SecureAnywhere was and still is a remarkable outlier in AV. It takes up just a few megabytes of disk space and uses about 5MB of RAM when idle. During an active scan, Task Manager shows SecureAnywhere using around 50MB of RAM and less than 15 percent CPU utilization, yet takes just a couple of minutes to scan 150GB of data spread across two SSDs.
Webroot also makes a special version of SecureAnywhere for gamers. It differs from the regular version in that it offers a system optimizer tool to “analyze your devices and the operating systems to detect system issues, wipe away all traces of online activity, and make deleted files unrecoverable.” In practice, we only saw it delete temporary files to free up some disk space. SecureAnywhere also politely stays in the background so you’re not bothered by updates or added lag when playing games.

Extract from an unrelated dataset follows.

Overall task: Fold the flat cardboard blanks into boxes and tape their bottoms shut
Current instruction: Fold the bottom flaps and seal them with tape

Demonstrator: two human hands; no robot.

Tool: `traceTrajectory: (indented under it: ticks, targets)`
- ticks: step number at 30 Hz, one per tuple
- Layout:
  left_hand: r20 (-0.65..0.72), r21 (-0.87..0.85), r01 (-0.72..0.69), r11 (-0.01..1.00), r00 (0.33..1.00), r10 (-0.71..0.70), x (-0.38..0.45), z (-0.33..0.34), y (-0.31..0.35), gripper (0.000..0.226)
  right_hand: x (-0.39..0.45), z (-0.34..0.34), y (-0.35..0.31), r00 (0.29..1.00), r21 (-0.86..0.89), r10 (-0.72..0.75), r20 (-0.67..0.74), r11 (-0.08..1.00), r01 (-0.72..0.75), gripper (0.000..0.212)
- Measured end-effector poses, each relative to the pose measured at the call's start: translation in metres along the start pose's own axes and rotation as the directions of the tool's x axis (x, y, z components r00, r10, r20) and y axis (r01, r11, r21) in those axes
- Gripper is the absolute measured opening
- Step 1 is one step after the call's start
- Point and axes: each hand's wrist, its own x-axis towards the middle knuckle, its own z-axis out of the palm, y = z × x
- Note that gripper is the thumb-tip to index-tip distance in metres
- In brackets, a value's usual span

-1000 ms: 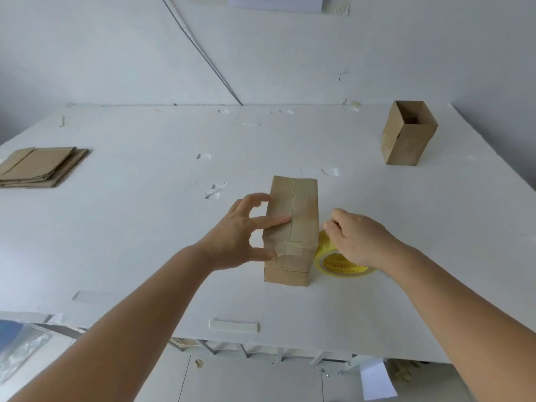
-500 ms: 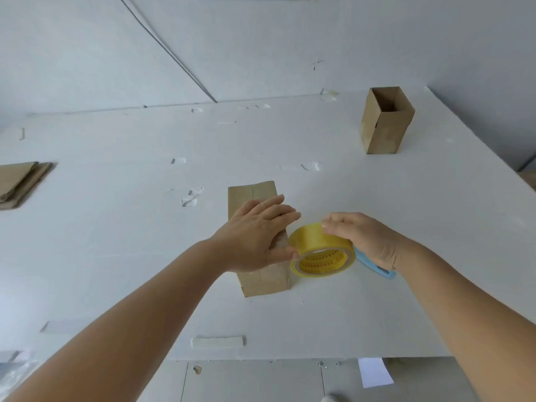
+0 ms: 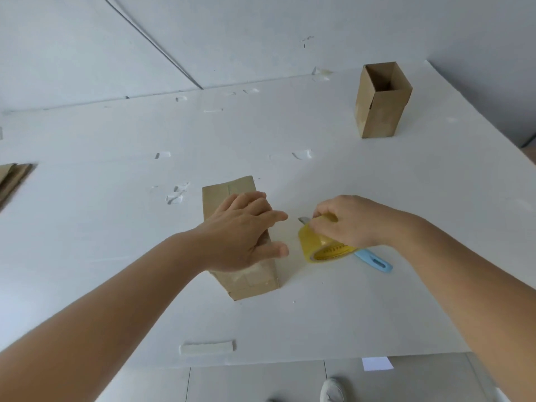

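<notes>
A folded cardboard box [image 3: 249, 278] lies on its side in the middle of the white table [image 3: 116, 227], with clear tape over its near end. My left hand [image 3: 243, 230] rests flat on top of it with straight fingers. Just to the right, my right hand [image 3: 348, 220] grips a yellow roll of tape [image 3: 322, 245] tilted on the table, and the fingertips pinch at its upper edge. A blue utility knife [image 3: 374, 260] lies under and beside the roll, with its blade tip showing by my fingers.
A finished upright box [image 3: 380, 111], open at the top, stands at the far right. A stack of flat cardboard blanks [image 3: 13, 181] lies at the left edge. Bits of used tape [image 3: 207, 347] are stuck about the table. A shoe [image 3: 332, 390] shows on the floor below the near edge.
My left hand went from gripping the box's side to lying flat on its top. My right hand lifted the tape roll from behind the box and tilted it, uncovering the blue knife.
</notes>
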Motion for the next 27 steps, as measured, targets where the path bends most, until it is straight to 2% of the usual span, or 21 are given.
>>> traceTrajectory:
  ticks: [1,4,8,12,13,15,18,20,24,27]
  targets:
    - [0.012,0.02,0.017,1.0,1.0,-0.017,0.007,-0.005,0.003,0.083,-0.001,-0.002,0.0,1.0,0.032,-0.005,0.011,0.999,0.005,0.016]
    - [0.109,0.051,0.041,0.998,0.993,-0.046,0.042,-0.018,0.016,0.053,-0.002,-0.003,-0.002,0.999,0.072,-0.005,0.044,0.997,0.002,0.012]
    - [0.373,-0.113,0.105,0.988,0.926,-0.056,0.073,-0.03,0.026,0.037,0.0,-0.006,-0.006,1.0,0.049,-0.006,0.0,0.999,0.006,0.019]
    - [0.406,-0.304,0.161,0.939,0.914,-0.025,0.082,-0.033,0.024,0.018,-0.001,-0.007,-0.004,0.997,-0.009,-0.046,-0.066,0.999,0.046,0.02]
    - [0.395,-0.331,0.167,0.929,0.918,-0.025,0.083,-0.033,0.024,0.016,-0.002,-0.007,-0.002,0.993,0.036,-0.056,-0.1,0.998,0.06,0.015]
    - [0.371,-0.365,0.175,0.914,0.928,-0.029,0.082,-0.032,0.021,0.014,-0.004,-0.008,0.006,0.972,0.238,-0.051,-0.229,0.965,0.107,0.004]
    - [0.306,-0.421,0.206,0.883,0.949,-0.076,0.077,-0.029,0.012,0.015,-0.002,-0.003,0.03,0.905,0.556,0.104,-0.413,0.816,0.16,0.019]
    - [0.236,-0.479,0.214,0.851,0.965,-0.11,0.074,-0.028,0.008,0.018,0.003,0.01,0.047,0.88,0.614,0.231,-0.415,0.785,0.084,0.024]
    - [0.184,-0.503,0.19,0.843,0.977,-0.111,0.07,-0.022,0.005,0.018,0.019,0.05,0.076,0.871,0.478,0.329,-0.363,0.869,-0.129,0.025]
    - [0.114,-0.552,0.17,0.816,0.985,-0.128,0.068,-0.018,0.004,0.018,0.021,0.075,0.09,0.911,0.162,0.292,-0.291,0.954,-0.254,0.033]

Since it’s cloud-based, SecureAnywhere works best when there’s an Internet connection. In the era of ubiquitous broadband, that’s not going to be a problem for many people, particularly gamers. And though it’s lightweight and short on local storage requirements, SecureAnywhere is surprisingly high on adjustable settings. There’s well over 100 of them, and you can export your settings to make setup on another PC quick and easy. In terms of pricing, Webroot is currently at $19.99 for a single device for one year.

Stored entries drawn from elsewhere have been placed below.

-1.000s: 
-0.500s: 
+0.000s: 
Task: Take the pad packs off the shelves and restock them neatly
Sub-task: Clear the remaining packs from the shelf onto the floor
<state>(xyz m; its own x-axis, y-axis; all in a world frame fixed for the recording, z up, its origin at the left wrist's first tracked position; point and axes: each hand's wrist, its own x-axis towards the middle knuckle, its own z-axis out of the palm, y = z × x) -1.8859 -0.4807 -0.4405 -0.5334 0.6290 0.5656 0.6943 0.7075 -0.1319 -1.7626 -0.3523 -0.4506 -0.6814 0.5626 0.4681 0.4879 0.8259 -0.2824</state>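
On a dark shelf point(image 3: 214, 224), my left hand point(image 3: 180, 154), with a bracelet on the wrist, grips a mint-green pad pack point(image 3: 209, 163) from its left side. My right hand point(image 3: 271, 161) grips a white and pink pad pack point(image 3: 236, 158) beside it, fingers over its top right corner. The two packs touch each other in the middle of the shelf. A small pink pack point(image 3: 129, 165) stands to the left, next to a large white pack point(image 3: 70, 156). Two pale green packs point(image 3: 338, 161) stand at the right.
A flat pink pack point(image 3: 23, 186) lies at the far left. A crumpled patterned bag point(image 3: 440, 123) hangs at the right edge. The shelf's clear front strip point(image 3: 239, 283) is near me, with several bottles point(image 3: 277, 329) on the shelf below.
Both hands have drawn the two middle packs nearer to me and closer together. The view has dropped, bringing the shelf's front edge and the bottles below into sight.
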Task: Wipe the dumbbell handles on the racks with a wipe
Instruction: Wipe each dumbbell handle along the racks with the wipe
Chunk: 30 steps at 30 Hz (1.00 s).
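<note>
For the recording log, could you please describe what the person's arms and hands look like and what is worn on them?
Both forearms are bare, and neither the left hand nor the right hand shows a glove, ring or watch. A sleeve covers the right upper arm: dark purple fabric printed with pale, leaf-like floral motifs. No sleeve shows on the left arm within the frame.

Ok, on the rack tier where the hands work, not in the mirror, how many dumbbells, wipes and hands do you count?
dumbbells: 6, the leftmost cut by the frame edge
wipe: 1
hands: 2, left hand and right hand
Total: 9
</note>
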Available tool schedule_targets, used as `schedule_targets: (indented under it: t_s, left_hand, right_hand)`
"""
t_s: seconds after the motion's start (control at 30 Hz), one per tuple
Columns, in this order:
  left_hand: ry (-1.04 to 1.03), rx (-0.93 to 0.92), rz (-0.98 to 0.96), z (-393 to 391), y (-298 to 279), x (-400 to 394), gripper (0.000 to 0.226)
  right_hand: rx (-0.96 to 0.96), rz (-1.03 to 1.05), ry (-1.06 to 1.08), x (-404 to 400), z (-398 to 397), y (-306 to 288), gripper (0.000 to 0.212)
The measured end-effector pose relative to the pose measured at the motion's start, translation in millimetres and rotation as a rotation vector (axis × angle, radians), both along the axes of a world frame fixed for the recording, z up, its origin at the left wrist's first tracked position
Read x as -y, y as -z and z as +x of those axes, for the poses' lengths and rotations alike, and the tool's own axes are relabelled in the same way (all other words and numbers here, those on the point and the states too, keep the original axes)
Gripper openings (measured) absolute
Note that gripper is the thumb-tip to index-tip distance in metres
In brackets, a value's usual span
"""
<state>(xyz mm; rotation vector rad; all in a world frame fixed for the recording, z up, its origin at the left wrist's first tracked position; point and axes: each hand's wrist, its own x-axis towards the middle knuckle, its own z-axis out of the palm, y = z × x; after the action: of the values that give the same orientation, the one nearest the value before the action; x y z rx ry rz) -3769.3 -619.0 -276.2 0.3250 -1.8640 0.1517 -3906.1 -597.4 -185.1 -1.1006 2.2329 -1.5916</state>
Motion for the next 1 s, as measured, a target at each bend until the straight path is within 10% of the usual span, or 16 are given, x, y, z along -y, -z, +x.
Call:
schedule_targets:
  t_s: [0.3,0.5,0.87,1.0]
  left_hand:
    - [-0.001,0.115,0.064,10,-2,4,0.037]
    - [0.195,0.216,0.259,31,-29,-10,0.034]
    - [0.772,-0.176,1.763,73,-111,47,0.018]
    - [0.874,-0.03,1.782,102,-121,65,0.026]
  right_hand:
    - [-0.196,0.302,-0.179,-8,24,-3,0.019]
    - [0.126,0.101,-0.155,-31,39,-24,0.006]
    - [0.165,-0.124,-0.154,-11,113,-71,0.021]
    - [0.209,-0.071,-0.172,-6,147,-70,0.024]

Arguing over the best free antivirus is a lot like debating beers. Some prefer a fuller bodied ale with hints of fruits and spices, while others go for a less bitter lager to quench their thirst. And so it goes in our free antivirus category in which we narrowed the choices down to Avira and BitDefender. We ultimately gave the nod to Avira, but it was close.

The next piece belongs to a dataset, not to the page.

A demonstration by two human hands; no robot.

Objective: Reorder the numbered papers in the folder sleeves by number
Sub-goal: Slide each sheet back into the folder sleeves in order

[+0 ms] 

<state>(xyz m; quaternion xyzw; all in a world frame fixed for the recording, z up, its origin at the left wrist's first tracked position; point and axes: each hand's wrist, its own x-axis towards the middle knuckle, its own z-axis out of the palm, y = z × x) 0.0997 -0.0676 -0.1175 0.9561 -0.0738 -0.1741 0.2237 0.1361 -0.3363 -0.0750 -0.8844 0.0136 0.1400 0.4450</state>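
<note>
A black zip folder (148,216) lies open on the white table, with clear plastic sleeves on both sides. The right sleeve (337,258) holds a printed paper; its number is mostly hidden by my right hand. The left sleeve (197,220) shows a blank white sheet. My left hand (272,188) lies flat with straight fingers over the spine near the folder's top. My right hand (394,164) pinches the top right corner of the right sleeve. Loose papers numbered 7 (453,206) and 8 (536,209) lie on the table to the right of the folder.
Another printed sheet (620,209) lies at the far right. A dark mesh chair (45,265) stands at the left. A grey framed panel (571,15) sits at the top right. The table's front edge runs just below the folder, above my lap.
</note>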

We chose Avira because of the level of customization available. Whether you want to duck your head into the software’s menus and start fiddling with knobs and dials is up to you, but if you do decide to tweak Avira’s behavior, you’ll find a modest toolchest of options. One setting we highly recommend enabling is to search for rootkits before scanning. It will increase scan times, but rootkits are particularly nasty in how they dig their hooks deep in the OS, so it’s better to err on the side of safety.
You can also configure how aggressively Avira scans for zero-day threats through heuristic analysis, which is set to a medium detection level by default. Cranking it up to high puts Avira in an extra cautious state, but at the risk of reporting false positives. Putting it on low has the opposite effect, or you can turn off heuristic analysis altogether, an option we don’t advise.
Avira’s scan engine isn’t the fastest on the block but it routinely racks up awards from independent testing labs, including AV-Test, AV-Comparatives, and Virus Bulletin. You don’t get to over 400 million downloads in the AV space unless you’re doing something right, and clearly Avira is.
What you don’t get with the free version of Avira is a Game Mode. And though Avira doesn’t cost any money, you pay for it through ads. This is where BitDefender’s free version has the advantage. In contrast, it doesn’t use ads or nag users with pop-ups, and it pauses system scans when you’re gaming. It’s a no-fuss solution, though the downside there’s not much in the way of options, just a couple of on/off switches.